Exercises

Linear model with an interaction between a continuous and a categorical variable

This exercise builds on the previous exercises where you fitted a linear model with either a single continuous explanatory variable or a single categorical explanatory variable. In this exercise you will fit a model with both a continuous and categorical explanatory variable and allow their effects to interact (i.e. the effect of one explanatory variable on the response variable changes with the value of the another explanatory variable). This is the third of four complementary exercises, based on the loyn data set.

1. As in previous exercises, either create a new R script (perhaps call it linear_model_3) or continue with your previous R script in your RStudio Project. Again, make sure you include any metadata you feel is appropriate (title, description of task, date of creation etc) and don’t forget to comment out your metadata with a # at the beginning of the line.

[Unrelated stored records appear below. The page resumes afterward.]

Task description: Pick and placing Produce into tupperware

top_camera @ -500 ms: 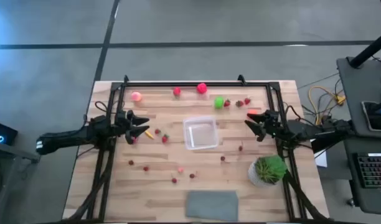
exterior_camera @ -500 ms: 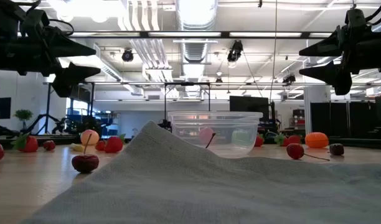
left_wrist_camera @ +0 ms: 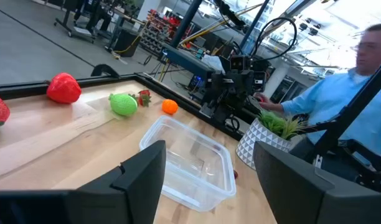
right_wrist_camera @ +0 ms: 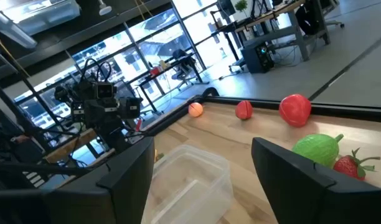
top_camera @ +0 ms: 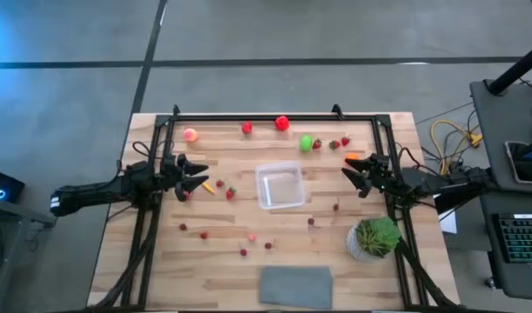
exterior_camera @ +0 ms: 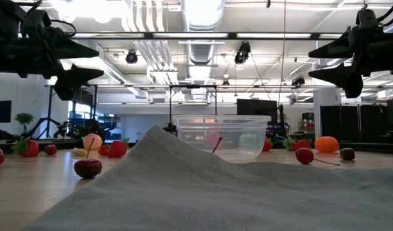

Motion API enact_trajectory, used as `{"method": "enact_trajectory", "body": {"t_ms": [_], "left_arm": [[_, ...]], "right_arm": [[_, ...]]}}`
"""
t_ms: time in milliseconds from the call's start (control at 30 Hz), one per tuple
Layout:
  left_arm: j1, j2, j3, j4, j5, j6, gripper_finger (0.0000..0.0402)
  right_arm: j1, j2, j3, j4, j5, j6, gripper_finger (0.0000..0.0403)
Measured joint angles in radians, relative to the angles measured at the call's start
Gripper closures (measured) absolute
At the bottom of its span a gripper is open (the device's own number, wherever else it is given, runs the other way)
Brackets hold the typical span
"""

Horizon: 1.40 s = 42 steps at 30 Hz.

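The clear square tupperware (top_camera: 280,186) stands on its base at the table's middle, nothing in it; it also shows in the low view (exterior_camera: 223,137). Produce lies scattered on the wood: a pink piece (top_camera: 189,135), two red pieces (top_camera: 282,123) and a green one (top_camera: 306,143) near the far edge, an orange piece (top_camera: 353,157), and small dark red berries (top_camera: 243,252) toward the near side. My left gripper (top_camera: 199,178) hovers open left of the tub, above the table. My right gripper (top_camera: 349,176) hovers open right of it.
A grey cloth (top_camera: 296,286) lies at the near edge and fills the low view's foreground (exterior_camera: 203,192). A potted green plant (top_camera: 375,237) stands near the right front. A black frame (top_camera: 257,118) rims the table. A person in a blue shirt (left_wrist_camera: 340,93) is beyond the table.
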Motion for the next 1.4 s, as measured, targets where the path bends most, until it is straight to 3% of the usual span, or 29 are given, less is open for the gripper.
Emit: {"method": "enact_trajectory", "body": {"t_ms": [1000,1267,1400], "left_arm": [[0.000,0.000,0.000,0.000,0.000,0.000,0.0173],[0.000,0.000,0.000,0.000,0.000,0.000,0.0173],[0.000,0.000,0.000,0.000,0.000,0.000,0.0173]], "right_arm": [[0.000,0.000,0.000,0.001,0.000,0.003,0.0142],[-0.001,0.005,0.000,0.247,0.016,0.001,0.0142],[-0.006,0.022,0.000,0.299,0.114,-0.081,0.0142]]}}
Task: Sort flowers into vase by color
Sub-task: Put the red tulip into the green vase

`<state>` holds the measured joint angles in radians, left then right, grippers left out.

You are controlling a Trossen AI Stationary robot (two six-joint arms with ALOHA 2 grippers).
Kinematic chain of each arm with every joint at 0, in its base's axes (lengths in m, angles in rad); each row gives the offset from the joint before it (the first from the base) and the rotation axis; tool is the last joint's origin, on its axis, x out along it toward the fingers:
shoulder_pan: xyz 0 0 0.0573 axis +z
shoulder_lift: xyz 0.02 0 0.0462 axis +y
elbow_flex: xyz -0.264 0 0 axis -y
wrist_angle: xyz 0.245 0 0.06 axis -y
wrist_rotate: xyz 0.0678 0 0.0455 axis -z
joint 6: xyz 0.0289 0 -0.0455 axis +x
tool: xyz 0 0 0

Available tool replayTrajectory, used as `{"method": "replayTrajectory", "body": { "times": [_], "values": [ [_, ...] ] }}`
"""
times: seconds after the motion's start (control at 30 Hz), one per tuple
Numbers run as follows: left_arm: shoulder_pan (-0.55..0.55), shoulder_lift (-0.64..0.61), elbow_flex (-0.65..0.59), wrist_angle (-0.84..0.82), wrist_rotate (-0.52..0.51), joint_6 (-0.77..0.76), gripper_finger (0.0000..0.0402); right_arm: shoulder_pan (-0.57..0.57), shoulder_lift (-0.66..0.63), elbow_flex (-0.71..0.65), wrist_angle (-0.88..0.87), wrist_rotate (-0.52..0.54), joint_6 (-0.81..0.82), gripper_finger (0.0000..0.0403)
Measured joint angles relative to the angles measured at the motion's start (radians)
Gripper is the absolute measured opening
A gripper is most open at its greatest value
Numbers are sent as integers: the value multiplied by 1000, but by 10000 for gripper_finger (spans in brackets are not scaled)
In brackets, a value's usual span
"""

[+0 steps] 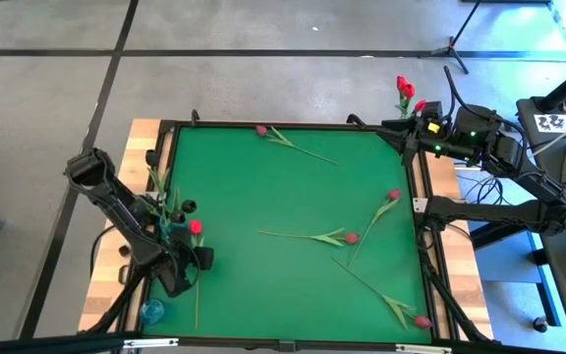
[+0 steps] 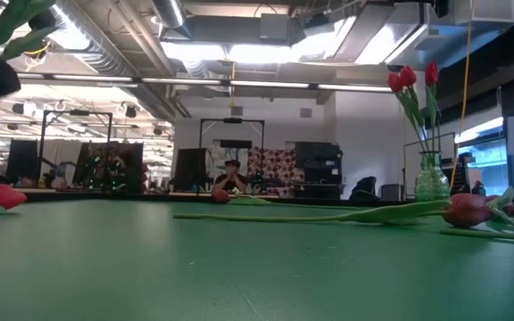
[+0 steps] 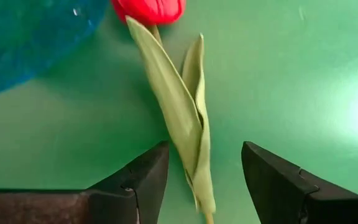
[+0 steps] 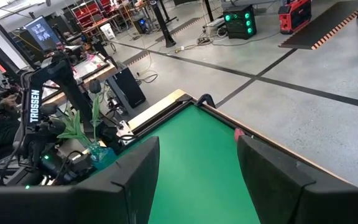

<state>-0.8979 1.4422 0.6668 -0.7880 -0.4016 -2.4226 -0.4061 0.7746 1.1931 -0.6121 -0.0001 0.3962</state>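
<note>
Bright red tulip flat on the green bench by the left edge, head beside the blue vase. My left end effector hangs over its stem, fingers spread either side, not touching. Four more tulips lie across the bench's right half. Right end effector hovers spread over the far right corner, beside a clear vase of red tulips. I read "TROSSEN" on the left arm.

Red-headed tulips flat across the green mat (one by the blue vase).
</note>
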Motion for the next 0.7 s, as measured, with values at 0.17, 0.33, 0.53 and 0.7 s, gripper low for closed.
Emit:
{"method": "replayTrajectory", "body": {
  "times": [0.17,0.33,0.53,0.7],
  "values": [
    [7,43,-12,20,-10,24,187,0,0,0,0,0,0,215],
    [5,73,-9,35,-19,29,166,0,0,0,-1,0,9,215],
    [6,70,-8,21,24,28,100,0,0,0,-6,0,18,215],
    [-7,61,30,16,63,57,26,0,0,0,-7,0,18,215]
  ]
}}
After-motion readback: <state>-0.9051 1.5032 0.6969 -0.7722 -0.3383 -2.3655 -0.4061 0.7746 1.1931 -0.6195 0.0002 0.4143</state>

2. Import the data file ‘loyn.txt’ into R and take a look at the structure of this dataframe using the str() function. We know that the abundance of birds ABUND increases with the log₁₀ transformed area of the forest patch (LOGAREA variable). We also know that bird abundance changes with the grazing intensity (FGRAZE variable) with forest patches with higher grazing intensity having fewer birds on average. But how do these effects combine together? Would a small patch with low grazing intensity have more birds than a larger patch with high grazing intensity? Could the fit of the ABUND ~ LOGAREA model for the large patches be improved if we accounted for grazing intensity in the patches?

3. As previously we want to treat AREA as a log₁₀-transformed area to limit the influence of the couple of disproportionately large patches, and GRAZE as a categorical variable with five levels. So the first thing we need to do is create the corresponding variables in the loyn dataframe, called LOGAREA and FGRAZE.

4. Explore the relationship between bird abundance and log transformed forest patch area for each level of grazing. You could manually create a separate plot for each graze level but it’s more efficient to use a conditional scatter plot (aka coplot, see section 4.2.6 of the R book or the help page for the function coplot()). A coplot lets you visualise the relationship between ABUND and LOGAREA for each level of FGRAZE, with FGRAZE levels increasing from the bottom-left panel (Graze level 1) to the top-right panel (Graze level 5). What patterns do you see? Is it okay to assume that the relationship between ABUND and LOGAREA is the same for all grazing levels or does the relationship change? This is effectively asking if the slopes of the relationship between ABUND and LOGAREA are different for each FGRAZE level - this is called an interaction.

5. Fit an appropriate linear model in R to explain the variation in the response variable ABUND with the explanatory variables LOGAREA and FGRAZE. Also include the interaction between LOGAREA and FGRAZE. Hint: : is the interaction symbol! Remember to use the data = argument. Assign this linear model to an appropriately named object, like birds.inter.1. Optional: Can you remember how to specify the model using the ‘shortcut’ version (with *) instead?

6. As conscientious modellers, let’s first check the assumptions of our linear model by creating plots of the residuals. Remember, that you can split your plotting device into 2 rows and 2 columns using the par() function before you create the plots. Check each of the assumptions using these plots and report whether your model meets these assumptions.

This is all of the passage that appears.